`sparknlp.annotator.similarity.document_similarity_ranker`#

Contains classes for DocumentSimilarityRanker.

Module Contents#

Classes#

`DocumentSimilarityRankerApproach`	Annotator that uses LSH techniques present in Spark ML lib to execute
`DocumentSimilarityRankerModel`	Base class for :py:class:`Model`s that wrap Java/Scala
`DocumentSimilarityRankerFinisher`	Instantiated model of the DocumentSimilarityRankerApproach. For usage and examples see the

class DocumentSimilarityRankerApproach[source]#

Annotator that uses LSH techniques present in Spark ML lib to execute approximate nearest neighbors search on top of sentence embeddings.
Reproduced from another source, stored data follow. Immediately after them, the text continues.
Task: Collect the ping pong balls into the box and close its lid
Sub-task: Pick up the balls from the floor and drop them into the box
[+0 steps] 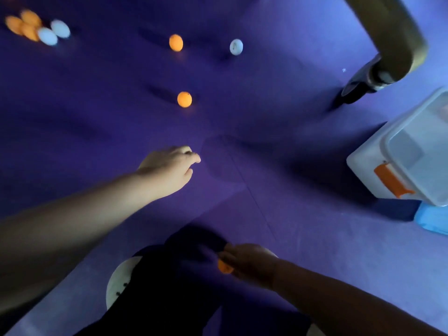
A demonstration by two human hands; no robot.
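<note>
Purple matting [72,122] holds a cluster of balls [31,25] far left and a lone orange ball [184,99] beyond your left hand [169,166], which reaches with loosely curled fingers and holds nothing. Near you, your right hand [247,260] pinches a second orange ball [225,267]. The box [378,166] sits well apart at right, so a hasty swipe could send the lone ball rolling away.

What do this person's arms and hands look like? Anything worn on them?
Left arm and right arm are bare as far as seen: no sleeves, no gloves on the left hand or right hand. No watch or bracelet shows at either wrist; too blurred to tell rings.
</note>
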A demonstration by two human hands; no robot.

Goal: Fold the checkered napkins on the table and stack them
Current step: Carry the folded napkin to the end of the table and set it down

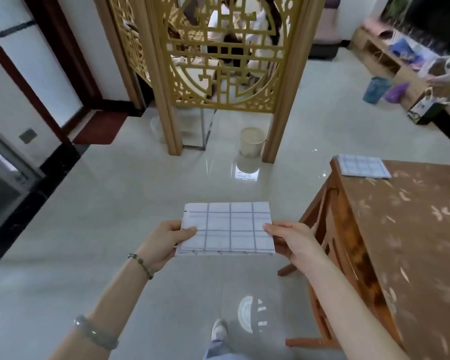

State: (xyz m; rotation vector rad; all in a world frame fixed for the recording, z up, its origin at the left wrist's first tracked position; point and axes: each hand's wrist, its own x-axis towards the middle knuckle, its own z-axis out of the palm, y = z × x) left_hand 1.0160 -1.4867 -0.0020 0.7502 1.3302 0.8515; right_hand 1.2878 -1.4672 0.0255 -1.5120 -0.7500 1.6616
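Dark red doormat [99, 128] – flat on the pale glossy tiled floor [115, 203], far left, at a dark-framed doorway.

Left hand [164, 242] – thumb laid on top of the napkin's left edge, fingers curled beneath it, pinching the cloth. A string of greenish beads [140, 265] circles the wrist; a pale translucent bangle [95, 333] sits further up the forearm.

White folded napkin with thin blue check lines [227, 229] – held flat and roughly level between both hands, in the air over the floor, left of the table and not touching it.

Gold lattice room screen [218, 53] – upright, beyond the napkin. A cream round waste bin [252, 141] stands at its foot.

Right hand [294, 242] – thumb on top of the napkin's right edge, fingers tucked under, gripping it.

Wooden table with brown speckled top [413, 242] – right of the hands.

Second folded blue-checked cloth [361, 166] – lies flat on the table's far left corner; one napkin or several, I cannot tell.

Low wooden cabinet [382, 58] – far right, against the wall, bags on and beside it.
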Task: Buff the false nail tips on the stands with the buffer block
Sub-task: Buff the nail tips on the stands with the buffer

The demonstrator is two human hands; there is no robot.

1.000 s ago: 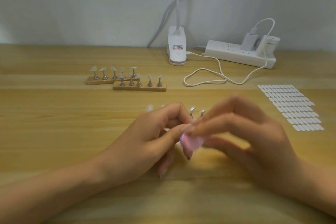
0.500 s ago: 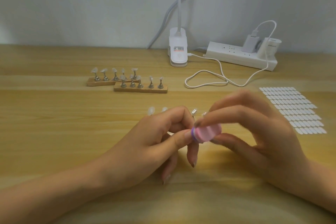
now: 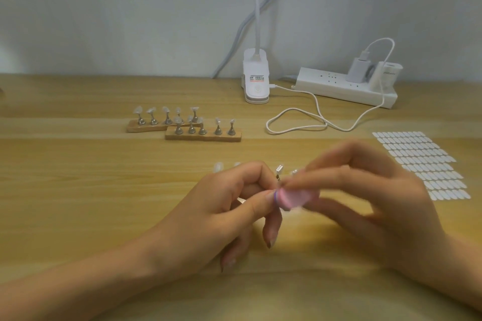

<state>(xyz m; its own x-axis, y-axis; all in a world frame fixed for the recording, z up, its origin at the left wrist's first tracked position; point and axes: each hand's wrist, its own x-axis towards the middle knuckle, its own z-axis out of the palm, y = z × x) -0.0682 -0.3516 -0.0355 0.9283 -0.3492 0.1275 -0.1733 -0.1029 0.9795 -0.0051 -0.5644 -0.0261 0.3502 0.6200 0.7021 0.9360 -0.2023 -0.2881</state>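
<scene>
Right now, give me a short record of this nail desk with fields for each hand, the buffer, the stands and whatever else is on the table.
left hand: fingers curled, thumb tip at the end of the buffer block; what it pinches is hidden
right hand: pinches the pink block, blurred
near pegs: two show between the hands, base hidden
rear stands: two wooden bars, clear nail tips on metal pegs
right side: sheet of white tabs
back: clip lamp, power strip, looped cable

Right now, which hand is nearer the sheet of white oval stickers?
Right. The right hand lies just left of the sticker sheet; the left hand is farther left, beyond the pink buffer block.
</scene>
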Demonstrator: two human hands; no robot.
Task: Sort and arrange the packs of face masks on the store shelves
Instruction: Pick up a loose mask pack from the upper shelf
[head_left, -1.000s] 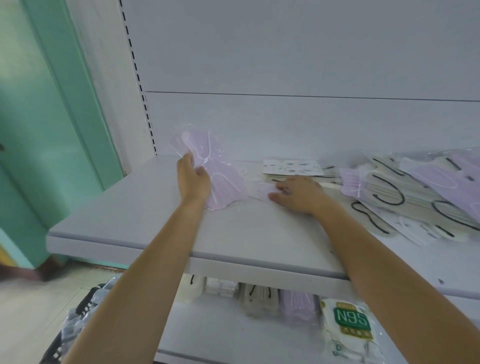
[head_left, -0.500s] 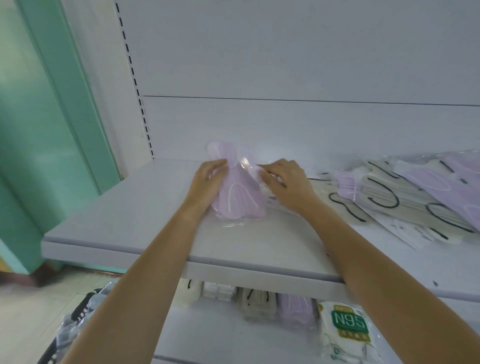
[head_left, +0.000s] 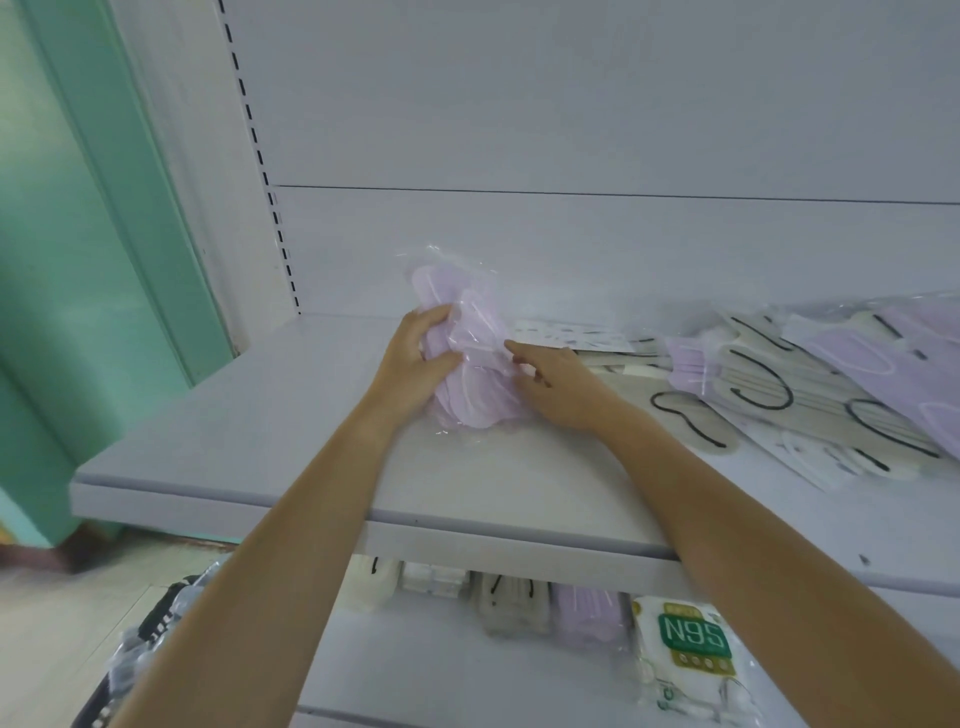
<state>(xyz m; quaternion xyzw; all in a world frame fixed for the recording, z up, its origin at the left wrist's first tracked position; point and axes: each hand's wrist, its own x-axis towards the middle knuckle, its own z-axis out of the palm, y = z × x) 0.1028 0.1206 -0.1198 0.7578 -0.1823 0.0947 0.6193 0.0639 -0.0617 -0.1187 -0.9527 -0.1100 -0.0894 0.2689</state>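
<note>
Lilac pack (head_left: 470, 374) of face masks in clear, crinkled wrap stands tilted on the upper shelf (head_left: 260, 415), between the two hands. No writing readable on it.

Left hand (head_left: 413, 364): fingers and thumb curled round the pack's left side, gripping it.

Right hand (head_left: 558, 387): fingers bent against the pack's right edge, pinching the wrap; index fingertip lies on the plastic.

Right of the right hand, on the same shelf: loose heap of packs (head_left: 831, 374), overlapping and askew. Beige masks with black ear loops, lilac masks with white loops, some white ones at the near edge. Any print there is too blurred to read.

Just beyond the right hand: flat white pack (head_left: 561, 332) with small dark marks, lying on the shelf. Marks are not legible.

Below the forearms, on the lower shelf (head_left: 415, 670): a row of packs standing at the back, cream, white, beige with black loops, then a lilac one (head_left: 589, 616). Right of that row, under the right forearm, white pack (head_left: 691, 644) with a green label reading "N95"; smaller print below it cannot be read.

Below the left forearm, on the floor: black basket (head_left: 150, 639) with clear-wrapped goods, partly hidden.

Far left of the left hand: green wall (head_left: 78, 260). Slotted upright (head_left: 260, 156) runs up the white back panel above the left hand.
</note>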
It aims to capture the semantic meaning of a document in a dense, continuous vector space and return it to the ranker search.
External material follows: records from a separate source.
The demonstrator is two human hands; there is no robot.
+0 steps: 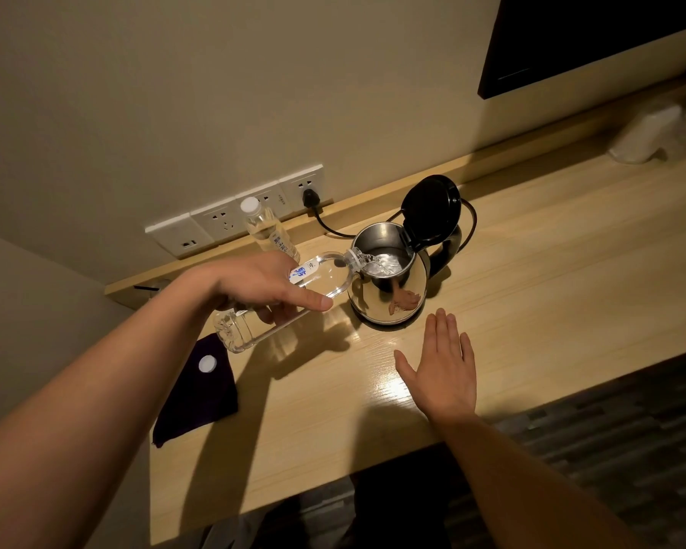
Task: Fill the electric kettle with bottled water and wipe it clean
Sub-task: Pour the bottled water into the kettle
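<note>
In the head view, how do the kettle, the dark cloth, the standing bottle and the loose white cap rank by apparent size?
1. kettle, lid open
2. dark cloth, looking nearly as large; it lies nearer the camera, so this order is unsure
3. standing bottle
4. loose white cap, on the cloth

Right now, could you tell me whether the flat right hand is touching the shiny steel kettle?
Apart. The head view shows bare wooden desk between the right hand and the steel kettle.

Kettle [389, 287] body polished mirror-bright steel, lid [432, 210] glossy black plastic; tilted bottle [278, 299] clear thin ribbed plastic; desk [531, 271] pale wood grain, smooth glossy finish; cloth [199, 394] dark, matt, soft
</note>
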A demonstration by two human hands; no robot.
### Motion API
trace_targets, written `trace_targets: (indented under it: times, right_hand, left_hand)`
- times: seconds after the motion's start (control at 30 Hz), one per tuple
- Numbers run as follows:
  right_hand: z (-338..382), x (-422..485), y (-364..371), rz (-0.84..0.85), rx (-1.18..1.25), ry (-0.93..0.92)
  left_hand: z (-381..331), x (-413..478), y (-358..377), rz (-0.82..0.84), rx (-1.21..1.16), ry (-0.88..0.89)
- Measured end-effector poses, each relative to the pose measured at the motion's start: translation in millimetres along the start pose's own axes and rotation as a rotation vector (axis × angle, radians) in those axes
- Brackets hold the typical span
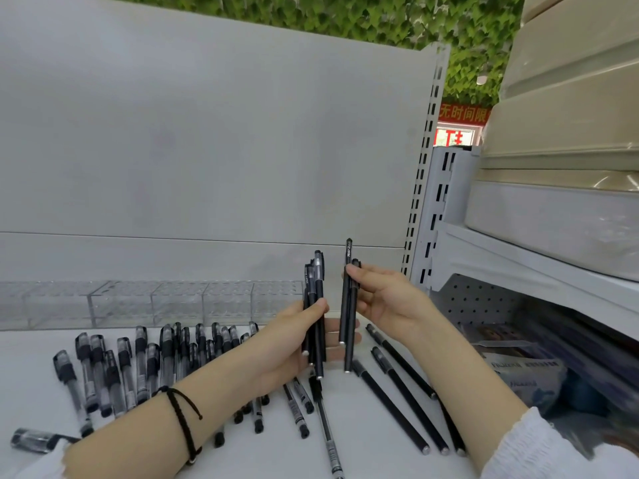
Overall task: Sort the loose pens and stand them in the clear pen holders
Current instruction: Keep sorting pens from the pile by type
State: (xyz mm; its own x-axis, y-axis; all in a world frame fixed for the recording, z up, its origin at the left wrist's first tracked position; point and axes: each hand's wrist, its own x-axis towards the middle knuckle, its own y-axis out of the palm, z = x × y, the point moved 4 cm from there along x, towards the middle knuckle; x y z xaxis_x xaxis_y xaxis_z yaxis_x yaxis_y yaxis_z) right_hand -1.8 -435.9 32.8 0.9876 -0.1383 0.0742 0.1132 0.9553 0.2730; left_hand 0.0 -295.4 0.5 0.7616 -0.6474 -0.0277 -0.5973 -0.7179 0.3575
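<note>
My left hand (294, 344) grips a bundle of several black pens (317, 299), held upright above the shelf. Just to its right, my right hand (387, 302) pinches two slim black pens (347, 316), also upright. A row of clear pen holders (148, 302) stands along the back of the white shelf (41, 392), left of both hands. Many loose clear-barrelled pens with black caps (138, 364) lie side by side on the shelf at the left. Three slim black pens (397, 385) lie on the shelf under my right forearm.
A grey back panel (207, 150) rises behind the shelf. To the right stand a slotted upright (423, 174), stacked beige and grey plastic trays (567, 140), and packaged goods (532, 371) on a lower shelf. One loose pen (34, 440) lies near the front left edge.
</note>
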Motion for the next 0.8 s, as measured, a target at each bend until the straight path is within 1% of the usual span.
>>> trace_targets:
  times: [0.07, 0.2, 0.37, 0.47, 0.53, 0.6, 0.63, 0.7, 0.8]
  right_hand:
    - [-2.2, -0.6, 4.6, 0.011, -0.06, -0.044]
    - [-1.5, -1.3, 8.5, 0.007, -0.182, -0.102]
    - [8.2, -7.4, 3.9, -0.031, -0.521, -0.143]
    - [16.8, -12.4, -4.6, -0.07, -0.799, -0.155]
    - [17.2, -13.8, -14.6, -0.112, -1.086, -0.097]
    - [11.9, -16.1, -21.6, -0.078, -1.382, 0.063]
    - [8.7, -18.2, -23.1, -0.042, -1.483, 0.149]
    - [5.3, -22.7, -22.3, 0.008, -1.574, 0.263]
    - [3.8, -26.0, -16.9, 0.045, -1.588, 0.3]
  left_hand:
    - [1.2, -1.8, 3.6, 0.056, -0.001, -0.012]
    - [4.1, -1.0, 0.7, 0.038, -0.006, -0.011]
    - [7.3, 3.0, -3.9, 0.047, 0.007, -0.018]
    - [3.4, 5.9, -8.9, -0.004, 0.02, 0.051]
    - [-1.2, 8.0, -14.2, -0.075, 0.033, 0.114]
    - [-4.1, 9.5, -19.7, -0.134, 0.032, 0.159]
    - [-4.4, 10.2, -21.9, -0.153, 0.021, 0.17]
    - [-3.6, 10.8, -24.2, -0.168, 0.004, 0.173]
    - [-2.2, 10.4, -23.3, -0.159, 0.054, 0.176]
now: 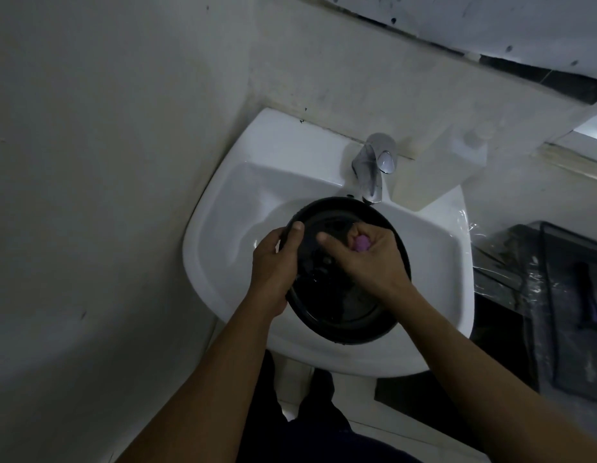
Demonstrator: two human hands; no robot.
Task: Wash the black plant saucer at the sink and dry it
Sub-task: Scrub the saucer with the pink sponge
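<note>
Saucer [344, 305] over sink [223, 202], left fingers [295, 228] gripping rim (right hand [364, 259] inside)

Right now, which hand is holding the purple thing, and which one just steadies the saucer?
The right hand is closed on the small purple object, pressed inside the black saucer. The left hand only grips the saucer's left rim.

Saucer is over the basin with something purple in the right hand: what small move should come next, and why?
Probably rub the purple piece around the saucer floor. The right hand already presses it inside, the left hand steadies the rim, and no water visibly runs from the tap.
</note>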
For instantiated/pretrained models, see DocumentSimilarityRankerModel.

For extended examples of usage, see the jupyter notebook Document Similarity Ranker for Spark NLP.
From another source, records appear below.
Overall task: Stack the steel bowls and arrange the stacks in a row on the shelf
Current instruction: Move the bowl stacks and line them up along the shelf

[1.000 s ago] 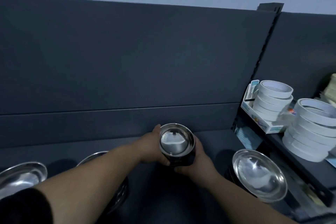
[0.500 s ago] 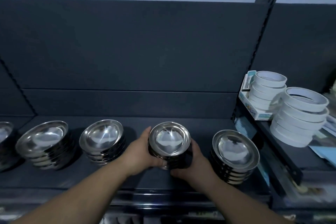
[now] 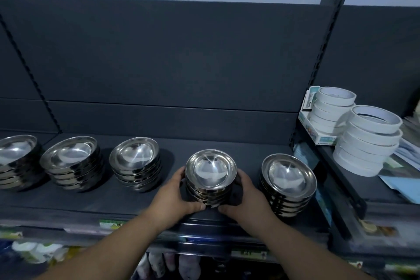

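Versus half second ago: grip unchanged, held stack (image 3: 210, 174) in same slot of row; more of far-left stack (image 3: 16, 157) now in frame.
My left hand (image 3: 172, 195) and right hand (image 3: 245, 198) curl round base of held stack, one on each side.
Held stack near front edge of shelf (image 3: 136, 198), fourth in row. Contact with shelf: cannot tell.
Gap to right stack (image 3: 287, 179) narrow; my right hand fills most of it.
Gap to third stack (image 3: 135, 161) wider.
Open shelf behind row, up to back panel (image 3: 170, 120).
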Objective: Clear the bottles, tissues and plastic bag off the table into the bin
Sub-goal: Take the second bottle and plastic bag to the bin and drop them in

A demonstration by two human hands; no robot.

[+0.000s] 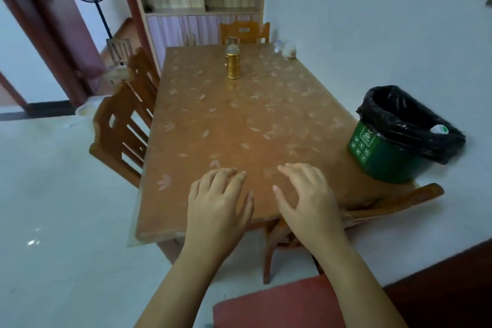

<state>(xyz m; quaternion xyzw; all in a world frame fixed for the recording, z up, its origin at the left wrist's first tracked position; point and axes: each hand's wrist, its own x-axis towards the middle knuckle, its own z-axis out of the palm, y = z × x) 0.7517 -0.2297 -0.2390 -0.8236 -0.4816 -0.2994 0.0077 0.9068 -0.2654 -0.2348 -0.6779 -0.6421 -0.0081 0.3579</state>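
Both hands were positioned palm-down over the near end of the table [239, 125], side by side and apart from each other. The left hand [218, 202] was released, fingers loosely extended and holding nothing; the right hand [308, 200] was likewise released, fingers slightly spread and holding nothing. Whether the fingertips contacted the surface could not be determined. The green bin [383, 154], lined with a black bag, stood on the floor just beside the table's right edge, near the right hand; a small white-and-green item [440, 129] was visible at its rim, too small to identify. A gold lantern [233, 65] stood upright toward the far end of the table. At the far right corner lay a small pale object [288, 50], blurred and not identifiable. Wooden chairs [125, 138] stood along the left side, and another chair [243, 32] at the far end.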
Input Annotation types	Output Annotation type
`SENTENCE_EMBEDDINGS`	`DOC_SIMILARITY_RANKINGS`

Parameters:

enableCaching: Whether to enable caching DataFrames or RDDs during the training
similarityMethod: The similarity method used to calculate the neighbours. (Default: ‘brp’,Bucketed Random Projection for Euclidean Distance)
numberOfNeighbours: The number of neighbours the model will return (Default:10)
bucketLength: Controls the average size of hash buckets. A larger bucket length (i.e., fewer buckets) increases the probability of features being hashed to the same bucket (increasing the numbers of true and false positives)
numHashTables: Number of hash tables, where increasing number of hash tables lowers the false negative rate, and decreasing it improves the running performance.
visibleDistances: “Whether to set visibleDistances in ranking output (Default: false).
identityRanking: Whether to include identity in ranking result set. Useful for debug. (Default: false).

Examples

>>> import sparknlp
>>> from sparknlp.base import *
>>> from sparknlp.annotator import *
>>> from pyspark.ml import Pipeline
>>> from sparknlp.annotator.similarity.document_similarity_ranker import *
>>> document_assembler = DocumentAssembler()     ...             .setInputCol("text")     ...             .setOutputCol("document")
>>> sentence_embeddings = E5Embeddings.pretrained()     ...             .setInputCols(["document"])     ...             .setOutputCol("sentence_embeddings")
>>> document_similarity_ranker = DocumentSimilarityRankerApproach()     ...             .setInputCols("sentence_embeddings")     ...             .setOutputCol("doc_similarity_rankings")     ...             .setSimilarityMethod("brp")     ...             .setNumberOfNeighbours(1)     ...             .setBucketLength(2.0)     ...             .setNumHashTables(3)     ...             .setVisibleDistances(True)     ...             .setIdentityRanking(False)
>>> document_similarity_ranker_finisher = DocumentSimilarityRankerFinisher()     ...         .setInputCols("doc_similarity_rankings")     ...         .setOutputCols(
...             "finished_doc_similarity_rankings_id",
...             "finished_doc_similarity_rankings_neighbors")     ...         .setExtractNearestNeighbor(True)
>>> pipeline = Pipeline(stages=[
...             document_assembler,
...             sentence_embeddings,
...             document_similarity_ranker,
...             document_similarity_ranker_finisher
...         ])
>>> docSimRankerPipeline = pipeline.fit(data).transform(data)
>>> (
...     docSimRankerPipeline
...         .select(
...                "finished_doc_similarity_rankings_id",
...                "finished_doc_similarity_rankings_neighbors"
...         ).show(10, False)
... )
+-----------------------------------+------------------------------------------+
|finished_doc_similarity_rankings_id|finished_doc_similarity_rankings_neighbors|
+-----------------------------------+------------------------------------------+
|1510101612                         |[(1634839239,0.12448559591306324)]        |
|1634839239                         |[(1510101612,0.12448559591306324)]        |
|-612640902                         |[(1274183715,0.1220122862046063)]         |
|1274183715                         |[(-612640902,0.1220122862046063)]         |
|-1320876223                        |[(1293373212,0.17848855164122393)]        |
|1293373212                         |[(-1320876223,0.17848855164122393)]       |
|-1548374770                        |[(-1719102856,0.23297156732534166)]       |
|-1719102856                        |[(-1548374770,0.23297156732534166)]       |
+-----------------------------------+------------------------------------------+

setSimilarityMethod(value)[source]#

Sets the similarity method used to calculate the neighbours.: (Default: “brp”, Bucketed Random Projection for Euclidean Distance)

Parameters:

valuestr: the similarity method to calculate the neighbours.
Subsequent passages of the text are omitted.